● **Your assignment**: The answer must match the listing exactly, with every line written out again.

● **Provided data**:
'''

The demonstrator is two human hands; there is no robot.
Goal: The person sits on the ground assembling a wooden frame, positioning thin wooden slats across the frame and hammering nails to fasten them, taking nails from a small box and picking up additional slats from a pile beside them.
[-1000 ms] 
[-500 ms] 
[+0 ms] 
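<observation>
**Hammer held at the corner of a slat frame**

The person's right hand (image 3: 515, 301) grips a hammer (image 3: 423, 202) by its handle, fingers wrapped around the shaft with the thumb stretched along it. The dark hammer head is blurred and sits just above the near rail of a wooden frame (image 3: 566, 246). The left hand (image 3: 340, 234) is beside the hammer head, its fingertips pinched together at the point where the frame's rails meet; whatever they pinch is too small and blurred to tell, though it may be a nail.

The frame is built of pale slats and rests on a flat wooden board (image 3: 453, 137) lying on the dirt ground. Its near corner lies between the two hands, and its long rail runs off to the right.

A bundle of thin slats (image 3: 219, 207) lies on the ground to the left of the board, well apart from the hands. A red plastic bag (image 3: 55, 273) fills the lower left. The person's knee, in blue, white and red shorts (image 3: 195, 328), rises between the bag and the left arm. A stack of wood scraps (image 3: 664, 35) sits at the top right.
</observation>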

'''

● **Your solution**:
The demonstrator is two human hands; there is no robot.
Goal: The person sits on the ground assembling a wooden frame, positioning thin wooden slats across the frame and hammering nails to fasten them, taking nails from a small box and picking up additional slats from a pile beside them.
[-1000 ms] 
[-500 ms] 
[+0 ms] 
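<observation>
**Hammer held at the corner of a slat frame**

The person's right hand (image 3: 515, 301) grips a hammer (image 3: 423, 202) by its handle, fingers wrapped around the shaft with the thumb stretched along it. The dark hammer head is blurred and sits just above the near rail of a wooden frame (image 3: 566, 246). The left hand (image 3: 340, 234) is beside the hammer head, its fingertips pinched together at the point where the frame's rails meet; whatever they pinch is too small and blurred to tell, though it may be a nail.

The frame is built of pale slats and rests on a flat wooden board (image 3: 453, 137) lying on the dirt ground. Its near corner lies between the two hands, and its long rail runs off to the right.

A bundle of thin slats (image 3: 219, 207) lies on the ground to the left of the board, well apart from the hands. A red plastic bag (image 3: 55, 273) fills the lower left. The person's knee, in blue, white and red shorts (image 3: 195, 328), rises between the bag and the left arm. A stack of wood scraps (image 3: 664, 35) sits at the top right.
</observation>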

The required output is complete.